What has all the expertise done, with all the material, technological and scientific developments, other than making life (for many of us) more convenient to manage and providing gadgets that make it easier to deal with operational needs of life?
Has it helped human beings become better human beings, with all the “expertise and advancement”?
Do we live, as compared to the past, in a world of more loving, more sensitive, more collaborative, more giving, more sharing human beings? Or do we today experience more intolerance, mutual suspicion, aggression, fights, violence, and insensitivity as a human race?
Ask this question deep in your heart. Your heart knows the truth!
Can we, any more, afford the education system that creates intellectual superiority, technical excellence, and amazing materialistic advancement but leaves the human race more anxious, more conflicted, more suffering than ever before?
The role of education –till recently:
Till now, the “education system”, especially schools and colleges, worked with a set of beliefs and assumptions. The process of education was to respond to the ignorance, innocence and curiosity of the child and feed the child with data, information or knowledge as it grew up.

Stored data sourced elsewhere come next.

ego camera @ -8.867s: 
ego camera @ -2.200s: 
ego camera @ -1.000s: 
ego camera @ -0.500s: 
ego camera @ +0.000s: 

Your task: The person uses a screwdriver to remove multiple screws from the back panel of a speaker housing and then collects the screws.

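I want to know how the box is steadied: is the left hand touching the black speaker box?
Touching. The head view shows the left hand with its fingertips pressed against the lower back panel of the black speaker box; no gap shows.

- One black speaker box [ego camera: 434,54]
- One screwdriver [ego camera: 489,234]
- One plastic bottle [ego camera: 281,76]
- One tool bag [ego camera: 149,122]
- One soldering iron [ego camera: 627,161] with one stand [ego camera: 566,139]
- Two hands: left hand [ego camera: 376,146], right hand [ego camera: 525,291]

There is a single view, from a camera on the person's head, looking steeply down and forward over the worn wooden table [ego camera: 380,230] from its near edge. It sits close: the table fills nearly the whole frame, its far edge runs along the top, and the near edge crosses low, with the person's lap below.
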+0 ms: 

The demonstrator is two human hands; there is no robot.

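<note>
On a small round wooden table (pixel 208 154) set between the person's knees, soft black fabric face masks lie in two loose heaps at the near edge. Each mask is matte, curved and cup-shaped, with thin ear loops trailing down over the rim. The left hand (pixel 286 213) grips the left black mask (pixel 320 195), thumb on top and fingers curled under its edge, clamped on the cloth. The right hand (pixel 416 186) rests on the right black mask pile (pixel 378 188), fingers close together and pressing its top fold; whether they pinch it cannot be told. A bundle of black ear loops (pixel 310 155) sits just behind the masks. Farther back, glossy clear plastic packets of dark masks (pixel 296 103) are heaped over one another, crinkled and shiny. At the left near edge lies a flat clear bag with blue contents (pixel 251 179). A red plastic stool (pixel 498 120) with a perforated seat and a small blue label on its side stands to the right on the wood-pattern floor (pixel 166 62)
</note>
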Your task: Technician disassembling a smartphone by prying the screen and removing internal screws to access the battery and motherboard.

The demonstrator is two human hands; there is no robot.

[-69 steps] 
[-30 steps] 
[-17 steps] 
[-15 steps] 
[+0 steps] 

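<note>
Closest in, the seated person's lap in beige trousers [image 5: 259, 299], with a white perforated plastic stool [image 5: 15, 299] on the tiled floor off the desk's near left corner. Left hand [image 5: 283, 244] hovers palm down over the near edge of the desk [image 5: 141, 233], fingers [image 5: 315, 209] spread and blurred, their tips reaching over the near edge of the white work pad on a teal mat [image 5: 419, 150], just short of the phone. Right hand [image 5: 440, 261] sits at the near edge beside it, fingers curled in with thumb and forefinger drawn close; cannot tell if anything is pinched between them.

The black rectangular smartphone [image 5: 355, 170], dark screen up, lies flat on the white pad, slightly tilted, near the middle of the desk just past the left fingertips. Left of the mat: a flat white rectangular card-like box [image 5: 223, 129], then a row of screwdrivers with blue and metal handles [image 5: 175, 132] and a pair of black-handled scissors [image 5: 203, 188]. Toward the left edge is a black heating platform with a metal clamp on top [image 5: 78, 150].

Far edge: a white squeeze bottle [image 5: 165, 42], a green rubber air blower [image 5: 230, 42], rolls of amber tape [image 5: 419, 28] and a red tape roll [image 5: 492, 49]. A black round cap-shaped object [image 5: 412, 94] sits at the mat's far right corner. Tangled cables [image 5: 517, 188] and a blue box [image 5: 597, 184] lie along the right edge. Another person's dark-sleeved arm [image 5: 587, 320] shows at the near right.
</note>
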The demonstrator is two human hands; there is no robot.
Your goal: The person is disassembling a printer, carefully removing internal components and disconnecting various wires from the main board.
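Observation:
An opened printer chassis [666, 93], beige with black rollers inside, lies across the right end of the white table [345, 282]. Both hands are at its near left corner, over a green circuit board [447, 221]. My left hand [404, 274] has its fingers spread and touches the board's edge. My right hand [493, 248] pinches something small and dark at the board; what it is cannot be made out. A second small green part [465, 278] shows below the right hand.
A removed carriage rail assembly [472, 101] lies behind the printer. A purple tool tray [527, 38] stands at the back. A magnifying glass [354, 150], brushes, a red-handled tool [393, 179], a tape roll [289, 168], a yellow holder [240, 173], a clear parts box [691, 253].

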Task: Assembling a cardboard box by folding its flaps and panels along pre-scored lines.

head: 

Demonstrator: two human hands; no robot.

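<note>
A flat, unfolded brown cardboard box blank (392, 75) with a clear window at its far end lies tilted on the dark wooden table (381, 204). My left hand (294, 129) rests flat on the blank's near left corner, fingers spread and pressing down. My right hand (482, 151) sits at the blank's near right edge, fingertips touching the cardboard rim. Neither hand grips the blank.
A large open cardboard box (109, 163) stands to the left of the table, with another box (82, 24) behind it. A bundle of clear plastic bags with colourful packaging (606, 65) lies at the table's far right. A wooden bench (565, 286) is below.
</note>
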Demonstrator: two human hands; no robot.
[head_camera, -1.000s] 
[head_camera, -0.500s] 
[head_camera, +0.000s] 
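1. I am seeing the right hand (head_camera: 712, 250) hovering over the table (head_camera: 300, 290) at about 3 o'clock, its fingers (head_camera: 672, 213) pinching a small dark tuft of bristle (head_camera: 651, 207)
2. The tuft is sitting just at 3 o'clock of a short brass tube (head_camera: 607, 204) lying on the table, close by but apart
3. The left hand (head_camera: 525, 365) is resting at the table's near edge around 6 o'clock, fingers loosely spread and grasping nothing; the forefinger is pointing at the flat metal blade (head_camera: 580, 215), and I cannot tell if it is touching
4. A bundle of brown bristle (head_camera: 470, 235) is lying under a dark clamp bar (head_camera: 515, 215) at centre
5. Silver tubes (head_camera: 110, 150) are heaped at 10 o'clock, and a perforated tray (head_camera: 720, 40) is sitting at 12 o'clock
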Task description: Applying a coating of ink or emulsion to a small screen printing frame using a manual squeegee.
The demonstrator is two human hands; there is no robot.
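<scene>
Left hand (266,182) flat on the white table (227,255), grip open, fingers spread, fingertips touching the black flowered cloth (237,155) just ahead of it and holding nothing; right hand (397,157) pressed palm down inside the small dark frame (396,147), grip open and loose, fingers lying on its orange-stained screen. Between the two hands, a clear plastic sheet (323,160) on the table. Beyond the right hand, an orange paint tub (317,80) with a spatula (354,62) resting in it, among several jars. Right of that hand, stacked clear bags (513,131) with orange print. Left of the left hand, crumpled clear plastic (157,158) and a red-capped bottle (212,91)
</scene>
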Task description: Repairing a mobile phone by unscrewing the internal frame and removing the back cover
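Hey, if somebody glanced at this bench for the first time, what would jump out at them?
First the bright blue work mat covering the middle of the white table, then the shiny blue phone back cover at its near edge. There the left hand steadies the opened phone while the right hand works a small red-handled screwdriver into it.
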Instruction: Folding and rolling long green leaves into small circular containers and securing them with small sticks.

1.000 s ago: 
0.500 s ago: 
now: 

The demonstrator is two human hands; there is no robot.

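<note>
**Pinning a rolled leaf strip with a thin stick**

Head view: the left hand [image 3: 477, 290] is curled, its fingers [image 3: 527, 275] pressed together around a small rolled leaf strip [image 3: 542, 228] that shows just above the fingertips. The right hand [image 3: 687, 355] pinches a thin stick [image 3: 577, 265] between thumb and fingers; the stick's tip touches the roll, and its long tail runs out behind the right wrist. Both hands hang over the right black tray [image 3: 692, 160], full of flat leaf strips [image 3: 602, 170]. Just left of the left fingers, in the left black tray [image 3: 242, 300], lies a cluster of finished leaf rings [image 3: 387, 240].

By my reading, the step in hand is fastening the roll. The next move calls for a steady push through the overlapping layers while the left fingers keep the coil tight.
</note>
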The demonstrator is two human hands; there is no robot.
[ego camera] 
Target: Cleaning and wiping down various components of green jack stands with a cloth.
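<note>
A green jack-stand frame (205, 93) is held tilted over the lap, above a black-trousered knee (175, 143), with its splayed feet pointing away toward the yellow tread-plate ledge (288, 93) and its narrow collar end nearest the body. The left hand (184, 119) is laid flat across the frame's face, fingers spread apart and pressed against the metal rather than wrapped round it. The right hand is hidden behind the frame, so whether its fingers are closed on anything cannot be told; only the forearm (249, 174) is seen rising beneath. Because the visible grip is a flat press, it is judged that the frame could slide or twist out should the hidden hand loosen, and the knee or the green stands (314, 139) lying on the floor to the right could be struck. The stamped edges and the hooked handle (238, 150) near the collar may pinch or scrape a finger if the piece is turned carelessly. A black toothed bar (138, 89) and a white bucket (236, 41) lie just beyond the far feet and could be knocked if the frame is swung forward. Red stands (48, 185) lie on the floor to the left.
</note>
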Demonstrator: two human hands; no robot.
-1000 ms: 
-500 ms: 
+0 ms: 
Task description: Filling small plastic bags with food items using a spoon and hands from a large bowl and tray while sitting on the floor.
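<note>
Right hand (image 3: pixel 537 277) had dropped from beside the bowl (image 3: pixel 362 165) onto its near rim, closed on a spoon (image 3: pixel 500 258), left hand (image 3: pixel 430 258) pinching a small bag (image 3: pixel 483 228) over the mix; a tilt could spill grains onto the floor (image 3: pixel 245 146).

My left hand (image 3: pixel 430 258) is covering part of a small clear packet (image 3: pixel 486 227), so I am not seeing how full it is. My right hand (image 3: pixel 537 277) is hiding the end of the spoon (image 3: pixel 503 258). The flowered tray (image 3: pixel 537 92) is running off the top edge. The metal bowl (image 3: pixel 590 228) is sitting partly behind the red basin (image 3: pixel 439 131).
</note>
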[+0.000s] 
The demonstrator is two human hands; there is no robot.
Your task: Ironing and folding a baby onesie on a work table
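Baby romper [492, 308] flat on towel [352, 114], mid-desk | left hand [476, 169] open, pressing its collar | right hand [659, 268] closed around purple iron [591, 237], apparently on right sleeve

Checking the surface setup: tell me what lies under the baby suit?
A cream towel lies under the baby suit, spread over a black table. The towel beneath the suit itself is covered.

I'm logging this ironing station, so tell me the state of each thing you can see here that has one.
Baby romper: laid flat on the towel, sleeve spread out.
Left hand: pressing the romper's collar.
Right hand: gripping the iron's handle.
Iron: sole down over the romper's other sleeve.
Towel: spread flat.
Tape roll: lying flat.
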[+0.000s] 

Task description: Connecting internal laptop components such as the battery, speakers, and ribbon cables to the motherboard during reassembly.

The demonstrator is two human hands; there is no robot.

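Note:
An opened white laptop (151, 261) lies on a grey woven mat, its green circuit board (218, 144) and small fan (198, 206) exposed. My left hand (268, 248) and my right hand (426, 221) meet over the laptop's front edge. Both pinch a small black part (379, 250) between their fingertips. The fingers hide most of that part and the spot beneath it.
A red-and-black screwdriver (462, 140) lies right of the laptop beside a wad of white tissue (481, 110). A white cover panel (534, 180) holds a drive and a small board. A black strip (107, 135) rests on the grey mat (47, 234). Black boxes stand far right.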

The teacher was the provider of that feed, or the facilitator of the feed. The examination systems would validate the efficiency of the feed by assessing the data /information/knowledge remembrance, retention, absorption and reproduction in an exam. If you reproduced well, you were good enough. If you did it outstandingly you were a brilliant child.
Is that the reality today? Are the beliefs of the past many decades, which still run our education system valid? Are the roles of teachers and education institutions to be DATA DELIVERERs to the students? Is that what society needs to-day?
No, certainly not. It has got to change.
…We need an education system that does not make us better in the “competitive rat race” but a wholesome one that makes all of us far more caring, compassionate and truly sensitive towards the human race!